Supplied material:
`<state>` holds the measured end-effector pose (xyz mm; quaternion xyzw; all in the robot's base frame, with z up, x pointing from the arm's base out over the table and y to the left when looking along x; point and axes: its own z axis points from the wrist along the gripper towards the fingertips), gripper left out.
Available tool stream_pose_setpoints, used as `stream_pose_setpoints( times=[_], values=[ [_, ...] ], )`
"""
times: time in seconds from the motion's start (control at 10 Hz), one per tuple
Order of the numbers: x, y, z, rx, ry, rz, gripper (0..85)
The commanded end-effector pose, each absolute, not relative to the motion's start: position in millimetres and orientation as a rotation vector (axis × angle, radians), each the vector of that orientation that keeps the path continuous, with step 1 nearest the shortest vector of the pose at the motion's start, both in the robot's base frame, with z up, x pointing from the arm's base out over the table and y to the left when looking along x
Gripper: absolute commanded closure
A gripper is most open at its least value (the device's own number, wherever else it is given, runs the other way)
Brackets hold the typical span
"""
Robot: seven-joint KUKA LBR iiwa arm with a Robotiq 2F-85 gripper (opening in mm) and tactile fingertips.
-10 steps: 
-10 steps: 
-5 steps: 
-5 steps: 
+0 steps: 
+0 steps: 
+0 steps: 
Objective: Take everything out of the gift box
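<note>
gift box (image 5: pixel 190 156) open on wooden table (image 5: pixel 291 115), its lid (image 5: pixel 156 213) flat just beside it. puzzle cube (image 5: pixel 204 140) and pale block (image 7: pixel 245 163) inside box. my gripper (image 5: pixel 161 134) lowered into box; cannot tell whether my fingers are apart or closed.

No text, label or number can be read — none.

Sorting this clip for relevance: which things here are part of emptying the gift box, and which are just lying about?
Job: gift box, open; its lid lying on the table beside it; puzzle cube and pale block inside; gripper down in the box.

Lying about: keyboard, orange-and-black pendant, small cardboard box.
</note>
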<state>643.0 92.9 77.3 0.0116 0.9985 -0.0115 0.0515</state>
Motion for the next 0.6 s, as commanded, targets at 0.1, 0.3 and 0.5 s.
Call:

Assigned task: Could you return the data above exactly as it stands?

Exercise solution:
`<state>` holds the measured end-effector pose (xyz mm; quaternion xyzw; all in the robot's base frame, with z up, x pointing from the arm's base out over the table and y to the left when looking along x; point and axes: its own z axis points from the wrist along the gripper towards the fingertips), gripper left out.
Available tool stream_pose_setpoints, used as `stream_pose_setpoints( times=[_], values=[ [_, ...] ], )`
"""
times: time in seconds from the motion's start (control at 10 Hz), one per tuple
Order of the numbers: x, y, z, rx, ry, rz, gripper (0..85)
The commanded end-effector pose, each absolute, not relative to the motion's start: position in millimetres and orientation as a rotation vector (axis × angle, radians), each the vector of that orientation that keeps the path continuous, with step 1 nearest the shortest vector of the pose at the motion's start, both in the robot's base frame, with z up, x pointing from the arm's base out over the table and y to the left when looking along x
Gripper: absolute commanded closure
A gripper is most open at its least value (the device's own number, wherever else it is given, runs the other way)
Brackets hold the typical span
"""
Robot: seven-joint KUKA LBR iiwa arm with a Robotiq 2F-85 gripper (opening in mm) and tactile fingertips.
-10 steps: 
-10 steps: 
-5 steps: 
-5 steps: 
+0 steps: 
+0 steps: 
+0 steps: 
Objective: Take everything out of the gift box
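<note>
gift box (image 5: pixel 190 156) open on wooden table (image 5: pixel 291 115), its lid (image 5: pixel 156 213) flat just beside it. puzzle cube (image 5: pixel 204 140) and pale block (image 7: pixel 245 163) inside box. my gripper (image 5: pixel 161 134) lowered into box; cannot tell whether my fingers are apart or closed.

No text, label or number can be read — none.

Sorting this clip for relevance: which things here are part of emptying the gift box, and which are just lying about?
Job: gift box, open; its lid lying on the table beside it; puzzle cube and pale block inside; gripper down in the box.

Lying about: keyboard, orange-and-black pendant, small cardboard box.
</note>
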<state>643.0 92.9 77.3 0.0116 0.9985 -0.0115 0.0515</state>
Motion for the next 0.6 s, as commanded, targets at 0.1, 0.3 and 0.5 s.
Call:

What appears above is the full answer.